Catholic teaching on marriage and family life brought necessary healing to our marriage. In retrospect, we see how our decision to end our fertility negatively impacted our relationship. We had come to accept the way things were between us, but when we understood the gravity of what we had done and how we had robbed each other, we were deeply contrite. It was not a decision that could be reversed, but at the advice of a wise priest, we began to practice abstinence in our relationship for seven days each month, both as a form of penance and in solidarity with other couples who practice natural family planning. Abstinence within marriage has been healing for us, opening new lines of communication and making a path for love to flourish.
I never imagined I would enjoy the Office of Readings, Morning Prayer, Evening Prayer, and Night Prayer from the Liturgy of the Hours together with my husband, nor can I explain the mysterious way it draws us together in Christ. Devotional prayers like the Rosary and the Chaplet of Divine Mercy have strengthened our prayer life, as well.
The way all aspects of Catholic life illuminate and support each other is particularly satisfying.
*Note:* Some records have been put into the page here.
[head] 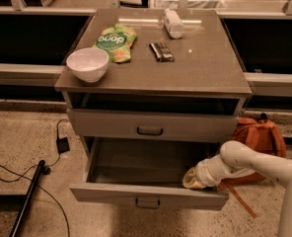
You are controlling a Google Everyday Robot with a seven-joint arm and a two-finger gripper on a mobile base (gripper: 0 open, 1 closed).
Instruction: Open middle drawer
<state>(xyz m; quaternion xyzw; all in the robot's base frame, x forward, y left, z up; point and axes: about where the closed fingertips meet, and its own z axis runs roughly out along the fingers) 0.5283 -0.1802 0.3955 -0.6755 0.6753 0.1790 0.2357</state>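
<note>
Middle drawer point(111, 193) stands well out past the desk's point(200, 68) front edge, grey interior bare, dark handle point(147, 202) centred on its front panel. Gripper point(191, 180) sits just inside the drawer's front right corner, against the panel's inner face (parted or closed: cannot tell), with the white arm point(244, 162) coming in from the right. Upper drawer point(106, 125) is nearly flush. On the desk: white bowl point(87, 64) at the front left corner, green bag point(115, 42) behind it, white bottle point(173, 23) at the back edge.
</note>
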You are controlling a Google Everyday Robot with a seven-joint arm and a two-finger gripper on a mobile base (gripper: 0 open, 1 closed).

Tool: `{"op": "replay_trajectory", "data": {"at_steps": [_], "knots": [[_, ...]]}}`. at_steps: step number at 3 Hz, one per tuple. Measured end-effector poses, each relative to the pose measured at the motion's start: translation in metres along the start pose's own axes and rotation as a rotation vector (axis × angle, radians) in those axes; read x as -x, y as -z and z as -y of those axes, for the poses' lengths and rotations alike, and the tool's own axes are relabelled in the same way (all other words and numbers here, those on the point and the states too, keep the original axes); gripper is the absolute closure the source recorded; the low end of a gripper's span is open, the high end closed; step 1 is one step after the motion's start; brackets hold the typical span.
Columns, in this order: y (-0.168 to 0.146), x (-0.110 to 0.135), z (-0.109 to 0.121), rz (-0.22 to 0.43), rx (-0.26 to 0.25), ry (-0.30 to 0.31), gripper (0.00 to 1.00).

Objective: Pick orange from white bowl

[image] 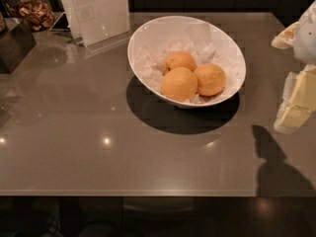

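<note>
Pincer sat at right edge of worktop, grip state unreadable. Orange touched 2 others in bowl; crowding risked nudged neighbours, slipped grasp.

A: What colour is the bowl?
B: Glossy white, lined with white paper. The desk under it is grey-brown with small bright glints.
A: And the fruit inside?
B: The orange on the bowl's right side is deep and mottled. The front fruit is paler and smooth, and the back fruit has a pale sheen.
A: The gripper?
B: Well right of the bowl, white above and pale yellow below. Its shadow on the desk is dark.
A: Anything left of the bowl?
B: A white sign, just behind it.
</note>
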State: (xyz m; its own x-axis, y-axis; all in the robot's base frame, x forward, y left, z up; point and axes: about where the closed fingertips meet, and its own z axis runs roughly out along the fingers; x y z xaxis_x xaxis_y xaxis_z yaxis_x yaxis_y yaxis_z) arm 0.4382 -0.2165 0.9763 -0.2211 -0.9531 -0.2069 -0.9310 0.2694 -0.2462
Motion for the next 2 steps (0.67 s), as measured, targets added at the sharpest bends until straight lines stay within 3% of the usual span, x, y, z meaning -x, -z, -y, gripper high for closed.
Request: {"op": "replay_trajectory", "data": {"at_steps": [1,2], "knots": [[0.001,0.003,0.001,0.004,-0.006,0.007,0.00],[-0.006,0.023,0.016,0.019,0.005,0.063,0.00]]}}
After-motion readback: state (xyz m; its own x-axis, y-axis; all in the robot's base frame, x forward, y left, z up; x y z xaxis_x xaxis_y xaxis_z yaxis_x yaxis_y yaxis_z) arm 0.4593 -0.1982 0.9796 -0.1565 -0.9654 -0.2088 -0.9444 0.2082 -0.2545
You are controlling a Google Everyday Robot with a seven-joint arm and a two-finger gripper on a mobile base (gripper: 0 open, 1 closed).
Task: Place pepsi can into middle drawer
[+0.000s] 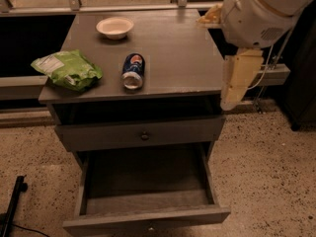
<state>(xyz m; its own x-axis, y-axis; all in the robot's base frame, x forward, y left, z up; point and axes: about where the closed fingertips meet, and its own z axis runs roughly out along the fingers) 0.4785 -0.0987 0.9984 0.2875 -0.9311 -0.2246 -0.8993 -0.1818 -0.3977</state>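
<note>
The pepsi can (133, 71) lies on its side on the grey cabinet top (173, 48), silver end toward the front, near the middle. The middle drawer (145, 181) is pulled out below, its grey box interior showing nothing inside. My gripper (238, 80) hangs pale yellow under the white arm (261, 9) at the cabinet's right front corner, to the right of the can and apart from it, above the cabinet's right edge.
A green snack bag (67, 69) lies on the left of the top. A white bowl (114, 27) stands at the back. The shallower drawer front with a round knob (144, 136) is closed. Speckled floor surrounds the cabinet; a black bar (12, 206) lies at lower left.
</note>
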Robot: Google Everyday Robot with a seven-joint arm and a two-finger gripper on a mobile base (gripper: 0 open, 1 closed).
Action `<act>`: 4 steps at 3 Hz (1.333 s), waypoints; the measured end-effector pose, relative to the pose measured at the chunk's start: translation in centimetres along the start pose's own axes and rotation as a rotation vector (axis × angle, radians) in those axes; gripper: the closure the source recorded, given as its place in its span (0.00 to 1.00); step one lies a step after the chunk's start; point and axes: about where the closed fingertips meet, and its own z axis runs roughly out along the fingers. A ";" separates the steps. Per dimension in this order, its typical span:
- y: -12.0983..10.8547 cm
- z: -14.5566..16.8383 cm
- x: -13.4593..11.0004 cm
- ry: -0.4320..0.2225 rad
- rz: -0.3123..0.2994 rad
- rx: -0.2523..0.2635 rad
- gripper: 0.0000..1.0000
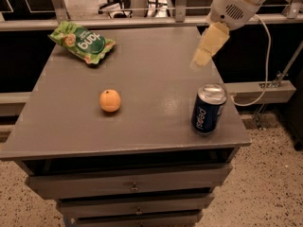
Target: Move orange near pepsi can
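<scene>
The orange (110,100) lies on the grey cabinet top (142,79), left of centre. The pepsi can (209,109) stands upright near the front right corner, well apart from the orange. My gripper (203,53) hangs above the right side of the top, behind and above the can, on a white arm coming in from the upper right. It holds nothing that I can see.
A green snack bag (82,43) lies at the back left corner. The cabinet has drawers (135,186) below its front edge. A railing runs behind it and speckled floor lies to the right. A white cable loops down at the right.
</scene>
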 end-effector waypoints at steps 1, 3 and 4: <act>0.2 3.3 -2.0 -0.074 0.103 -0.060 0.00; 1.1 4.7 -3.2 -0.099 0.129 -0.086 0.00; 2.5 6.5 -5.0 -0.120 0.145 -0.117 0.00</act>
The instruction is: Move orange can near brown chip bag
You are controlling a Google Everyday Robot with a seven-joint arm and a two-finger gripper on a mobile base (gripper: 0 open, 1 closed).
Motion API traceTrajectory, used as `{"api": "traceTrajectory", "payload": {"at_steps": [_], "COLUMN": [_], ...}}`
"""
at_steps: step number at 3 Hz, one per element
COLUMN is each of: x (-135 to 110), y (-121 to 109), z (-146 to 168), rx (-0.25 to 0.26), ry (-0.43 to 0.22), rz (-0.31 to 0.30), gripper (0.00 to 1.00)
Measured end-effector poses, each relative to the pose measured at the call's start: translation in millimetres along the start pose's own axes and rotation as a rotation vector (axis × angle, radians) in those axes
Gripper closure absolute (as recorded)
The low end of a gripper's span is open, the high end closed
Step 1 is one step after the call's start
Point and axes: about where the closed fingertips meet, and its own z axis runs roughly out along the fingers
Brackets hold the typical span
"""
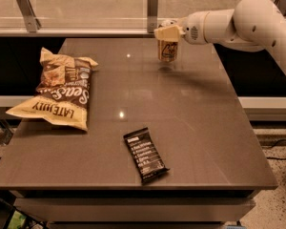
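Jaws tight around orange can (168, 50), far table (195, 123) edge

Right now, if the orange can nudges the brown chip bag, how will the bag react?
Crinkled, puffy brown chip bag likely dents; lying flat on smooth table, probably slides. The gripper holds orange can at the far edge.

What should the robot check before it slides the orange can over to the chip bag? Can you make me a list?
1. Grip: gripper shut on the top of the orange can, at the table's far side: ok.
2. Goal in view: brown chip bag lies flat on the left: ok.
3. Path from can to bag is bare table: ok.
4. Black snack bar lies near the front, off that path: ok.
5. Can lifted off the table: cannot tell.
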Motion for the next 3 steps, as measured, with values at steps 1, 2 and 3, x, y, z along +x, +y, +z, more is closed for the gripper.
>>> {"api": "traceTrajectory", "payload": {"at_steps": [1,2,3], "x": [-10,-16,-16], "y": [32,66,98], "z": [2,8,14], "rx": [-0.005,0.002,0.003], "ry": [-0.004,-0.019,-0.035], "rz": [-0.042,-0.087,-0.126], "gripper": [1.00,1.00,1.00]}}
Doctrinal content informs people’s real life struggles. Liturgy takes all the matter of the world and sanctifies it. The Church’s social work makes the world a better place for all creation. Her rich intellectual history, reverence for the human person, riches of prayer and music draw me always deeper. And Je- sus Christ Himself at the center of each part and at the center of the whole makes me fully alive.